(Source records)
————

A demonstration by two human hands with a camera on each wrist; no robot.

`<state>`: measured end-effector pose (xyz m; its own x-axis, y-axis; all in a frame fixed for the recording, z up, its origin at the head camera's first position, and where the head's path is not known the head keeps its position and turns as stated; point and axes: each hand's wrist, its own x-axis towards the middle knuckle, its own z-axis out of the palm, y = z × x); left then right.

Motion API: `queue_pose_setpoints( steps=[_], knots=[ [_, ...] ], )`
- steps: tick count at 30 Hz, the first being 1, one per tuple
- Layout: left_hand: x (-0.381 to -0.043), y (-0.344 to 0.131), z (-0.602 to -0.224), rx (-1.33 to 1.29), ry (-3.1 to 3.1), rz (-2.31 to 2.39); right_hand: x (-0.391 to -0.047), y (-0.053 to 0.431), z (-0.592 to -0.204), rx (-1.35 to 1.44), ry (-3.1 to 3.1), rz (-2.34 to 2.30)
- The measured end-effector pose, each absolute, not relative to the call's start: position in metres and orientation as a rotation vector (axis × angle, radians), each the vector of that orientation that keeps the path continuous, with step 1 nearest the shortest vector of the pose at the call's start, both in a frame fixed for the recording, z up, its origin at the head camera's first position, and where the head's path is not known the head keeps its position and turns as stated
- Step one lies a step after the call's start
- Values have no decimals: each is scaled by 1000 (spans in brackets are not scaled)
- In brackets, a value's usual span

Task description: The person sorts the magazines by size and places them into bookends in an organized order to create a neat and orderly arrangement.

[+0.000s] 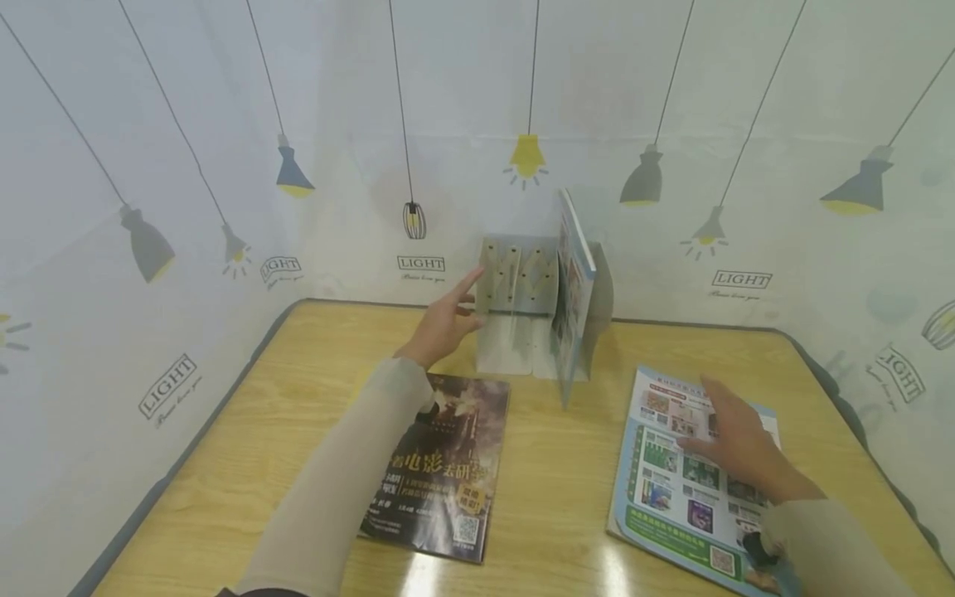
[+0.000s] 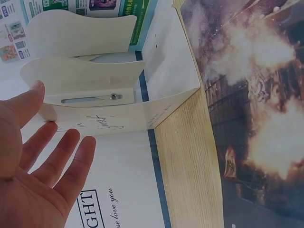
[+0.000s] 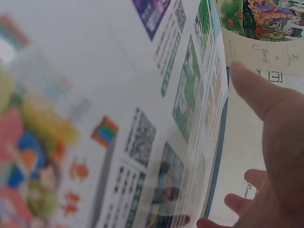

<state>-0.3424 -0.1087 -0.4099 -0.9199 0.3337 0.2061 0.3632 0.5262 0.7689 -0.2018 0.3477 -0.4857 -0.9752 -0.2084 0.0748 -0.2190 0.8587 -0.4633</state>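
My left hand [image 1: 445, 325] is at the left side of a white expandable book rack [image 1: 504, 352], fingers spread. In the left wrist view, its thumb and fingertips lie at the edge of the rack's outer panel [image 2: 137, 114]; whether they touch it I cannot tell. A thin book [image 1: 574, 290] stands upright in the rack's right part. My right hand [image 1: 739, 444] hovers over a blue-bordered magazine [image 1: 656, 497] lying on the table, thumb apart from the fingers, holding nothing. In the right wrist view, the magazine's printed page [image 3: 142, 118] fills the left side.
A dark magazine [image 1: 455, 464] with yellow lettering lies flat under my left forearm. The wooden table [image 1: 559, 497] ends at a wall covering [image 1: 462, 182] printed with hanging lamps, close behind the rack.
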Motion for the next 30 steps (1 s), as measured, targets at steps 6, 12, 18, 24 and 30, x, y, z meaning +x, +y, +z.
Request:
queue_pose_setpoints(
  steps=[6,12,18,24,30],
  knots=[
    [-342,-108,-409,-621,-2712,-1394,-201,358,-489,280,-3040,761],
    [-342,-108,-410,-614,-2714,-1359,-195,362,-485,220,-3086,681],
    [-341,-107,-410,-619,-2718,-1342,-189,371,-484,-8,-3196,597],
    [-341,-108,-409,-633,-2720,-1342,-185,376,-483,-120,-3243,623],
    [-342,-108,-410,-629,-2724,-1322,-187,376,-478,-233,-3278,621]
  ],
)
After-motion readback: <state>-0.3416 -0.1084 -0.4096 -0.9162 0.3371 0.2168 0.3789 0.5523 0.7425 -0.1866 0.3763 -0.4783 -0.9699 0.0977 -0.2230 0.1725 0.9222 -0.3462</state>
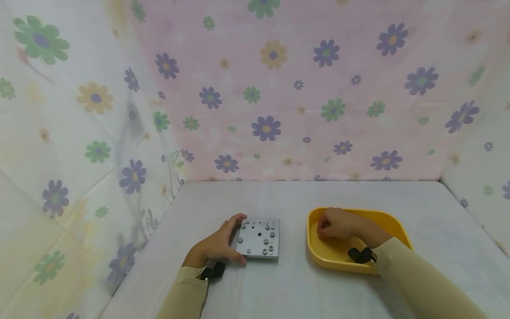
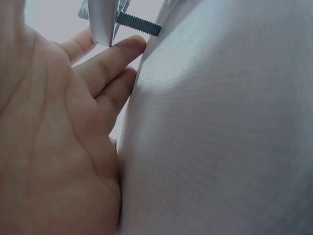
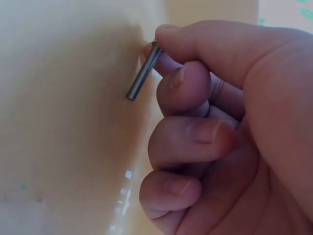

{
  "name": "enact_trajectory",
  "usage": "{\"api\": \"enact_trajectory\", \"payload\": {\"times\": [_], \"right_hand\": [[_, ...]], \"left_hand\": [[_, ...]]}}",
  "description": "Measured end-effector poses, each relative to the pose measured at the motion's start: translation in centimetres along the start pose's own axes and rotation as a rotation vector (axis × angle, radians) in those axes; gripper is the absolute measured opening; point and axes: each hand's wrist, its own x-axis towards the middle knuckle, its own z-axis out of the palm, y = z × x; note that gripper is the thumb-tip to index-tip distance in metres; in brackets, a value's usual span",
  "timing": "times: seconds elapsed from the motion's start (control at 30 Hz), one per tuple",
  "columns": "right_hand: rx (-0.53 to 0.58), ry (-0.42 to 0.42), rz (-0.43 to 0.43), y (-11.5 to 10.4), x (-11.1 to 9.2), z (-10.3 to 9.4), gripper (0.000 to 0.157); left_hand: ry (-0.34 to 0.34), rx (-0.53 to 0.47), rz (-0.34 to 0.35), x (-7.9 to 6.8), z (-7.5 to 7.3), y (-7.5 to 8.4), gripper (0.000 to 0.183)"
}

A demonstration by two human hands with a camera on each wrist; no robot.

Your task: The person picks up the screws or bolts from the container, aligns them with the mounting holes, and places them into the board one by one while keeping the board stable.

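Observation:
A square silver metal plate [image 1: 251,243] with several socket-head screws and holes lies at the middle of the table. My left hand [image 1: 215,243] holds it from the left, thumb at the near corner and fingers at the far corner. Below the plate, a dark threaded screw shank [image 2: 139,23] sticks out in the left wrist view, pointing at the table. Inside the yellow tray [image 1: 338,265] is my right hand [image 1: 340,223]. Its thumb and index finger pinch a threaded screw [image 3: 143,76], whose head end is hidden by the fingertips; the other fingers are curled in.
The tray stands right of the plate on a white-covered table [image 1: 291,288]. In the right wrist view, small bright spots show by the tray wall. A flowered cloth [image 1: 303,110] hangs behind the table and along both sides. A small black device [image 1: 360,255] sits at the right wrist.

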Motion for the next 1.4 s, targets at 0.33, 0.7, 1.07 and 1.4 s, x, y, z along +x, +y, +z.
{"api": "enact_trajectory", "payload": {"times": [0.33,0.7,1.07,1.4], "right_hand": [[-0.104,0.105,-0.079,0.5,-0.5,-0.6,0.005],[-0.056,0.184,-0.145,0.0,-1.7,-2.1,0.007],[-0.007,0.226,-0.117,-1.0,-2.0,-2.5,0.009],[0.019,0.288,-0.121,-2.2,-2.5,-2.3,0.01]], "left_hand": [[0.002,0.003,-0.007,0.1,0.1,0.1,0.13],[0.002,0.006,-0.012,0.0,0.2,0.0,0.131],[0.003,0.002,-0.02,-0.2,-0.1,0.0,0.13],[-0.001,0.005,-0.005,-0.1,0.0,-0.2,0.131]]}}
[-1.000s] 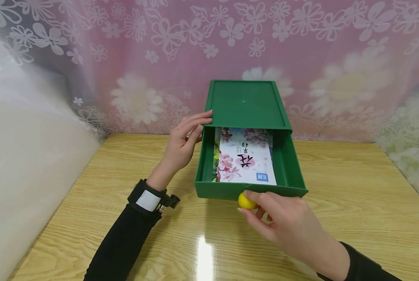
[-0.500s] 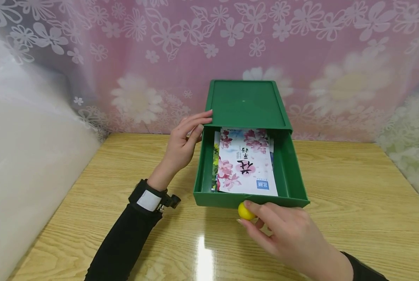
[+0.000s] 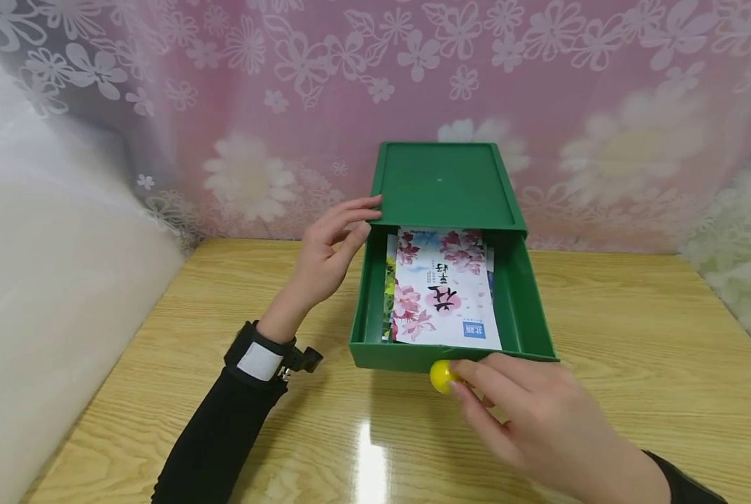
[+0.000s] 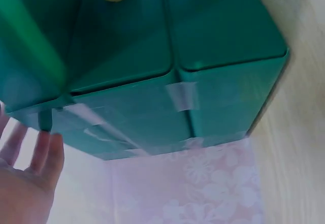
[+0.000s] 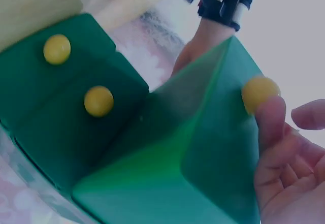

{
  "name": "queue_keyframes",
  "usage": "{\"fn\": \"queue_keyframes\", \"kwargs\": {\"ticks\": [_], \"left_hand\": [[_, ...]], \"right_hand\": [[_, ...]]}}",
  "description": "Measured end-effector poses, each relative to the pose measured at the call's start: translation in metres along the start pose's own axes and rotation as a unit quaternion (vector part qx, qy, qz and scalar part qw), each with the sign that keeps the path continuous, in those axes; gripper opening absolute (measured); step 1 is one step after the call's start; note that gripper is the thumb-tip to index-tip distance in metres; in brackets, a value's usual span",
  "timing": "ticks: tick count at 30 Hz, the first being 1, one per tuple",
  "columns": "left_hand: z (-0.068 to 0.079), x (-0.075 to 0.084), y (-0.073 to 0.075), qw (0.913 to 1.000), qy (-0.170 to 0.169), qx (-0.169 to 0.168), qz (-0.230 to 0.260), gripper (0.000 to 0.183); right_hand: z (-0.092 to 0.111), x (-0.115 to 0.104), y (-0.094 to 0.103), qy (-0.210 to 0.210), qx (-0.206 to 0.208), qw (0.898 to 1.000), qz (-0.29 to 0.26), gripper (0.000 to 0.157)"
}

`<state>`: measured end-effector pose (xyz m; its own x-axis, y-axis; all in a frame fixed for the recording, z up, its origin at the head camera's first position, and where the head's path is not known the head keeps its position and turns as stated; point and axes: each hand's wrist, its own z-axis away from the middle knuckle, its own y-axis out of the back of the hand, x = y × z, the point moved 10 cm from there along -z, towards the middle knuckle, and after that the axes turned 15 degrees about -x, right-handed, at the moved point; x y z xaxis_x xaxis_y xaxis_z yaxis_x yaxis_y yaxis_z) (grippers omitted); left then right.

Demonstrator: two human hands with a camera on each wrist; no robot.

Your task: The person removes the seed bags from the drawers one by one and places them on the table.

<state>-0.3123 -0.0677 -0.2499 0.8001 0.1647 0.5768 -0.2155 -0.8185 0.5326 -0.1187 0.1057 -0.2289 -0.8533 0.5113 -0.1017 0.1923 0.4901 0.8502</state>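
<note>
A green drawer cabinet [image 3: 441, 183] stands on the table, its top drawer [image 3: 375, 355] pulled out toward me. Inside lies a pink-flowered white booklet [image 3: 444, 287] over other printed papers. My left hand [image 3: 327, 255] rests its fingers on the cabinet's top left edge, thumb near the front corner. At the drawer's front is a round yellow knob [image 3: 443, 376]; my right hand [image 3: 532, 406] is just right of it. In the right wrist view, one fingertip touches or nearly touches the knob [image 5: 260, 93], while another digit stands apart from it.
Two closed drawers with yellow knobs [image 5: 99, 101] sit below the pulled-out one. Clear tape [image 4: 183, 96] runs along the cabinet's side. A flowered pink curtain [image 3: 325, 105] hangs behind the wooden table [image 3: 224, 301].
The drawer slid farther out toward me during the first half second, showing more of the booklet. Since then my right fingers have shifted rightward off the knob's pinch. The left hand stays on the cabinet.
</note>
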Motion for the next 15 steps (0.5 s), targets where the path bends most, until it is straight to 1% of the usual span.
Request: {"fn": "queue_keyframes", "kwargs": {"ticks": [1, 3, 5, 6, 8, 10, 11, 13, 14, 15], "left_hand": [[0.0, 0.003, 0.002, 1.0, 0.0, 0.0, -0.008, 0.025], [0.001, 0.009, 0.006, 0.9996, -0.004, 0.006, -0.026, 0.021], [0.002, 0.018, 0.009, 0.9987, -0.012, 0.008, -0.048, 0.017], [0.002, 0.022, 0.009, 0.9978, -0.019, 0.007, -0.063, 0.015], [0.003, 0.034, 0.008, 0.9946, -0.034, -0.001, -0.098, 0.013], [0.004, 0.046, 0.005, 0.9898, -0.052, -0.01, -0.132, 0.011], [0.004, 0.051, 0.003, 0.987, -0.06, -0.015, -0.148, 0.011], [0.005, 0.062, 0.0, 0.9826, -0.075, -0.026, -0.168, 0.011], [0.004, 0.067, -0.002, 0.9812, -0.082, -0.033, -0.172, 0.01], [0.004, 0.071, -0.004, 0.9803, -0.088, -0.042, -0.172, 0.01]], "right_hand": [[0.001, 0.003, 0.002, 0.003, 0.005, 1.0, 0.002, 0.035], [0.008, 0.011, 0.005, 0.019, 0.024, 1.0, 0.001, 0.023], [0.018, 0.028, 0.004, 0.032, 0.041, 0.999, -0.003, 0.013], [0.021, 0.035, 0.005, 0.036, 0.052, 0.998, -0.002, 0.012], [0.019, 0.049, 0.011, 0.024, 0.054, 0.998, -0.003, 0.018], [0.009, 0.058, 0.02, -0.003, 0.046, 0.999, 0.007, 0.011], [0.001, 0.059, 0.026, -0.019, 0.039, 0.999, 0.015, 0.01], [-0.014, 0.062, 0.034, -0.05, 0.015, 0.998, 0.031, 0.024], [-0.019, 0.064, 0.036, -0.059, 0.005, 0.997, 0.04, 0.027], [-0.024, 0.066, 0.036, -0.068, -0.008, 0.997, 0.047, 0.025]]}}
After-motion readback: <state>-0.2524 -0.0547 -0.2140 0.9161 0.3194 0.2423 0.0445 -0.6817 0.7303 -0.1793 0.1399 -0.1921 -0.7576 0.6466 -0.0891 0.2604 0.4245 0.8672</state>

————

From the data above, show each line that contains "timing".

→ **Finished task**
  "timing": "times: seconds elapsed from the motion's start (control at 30 Hz), one per tuple",
  "timing": "ticks: tick count at 30 Hz, the first being 1, one per tuple",

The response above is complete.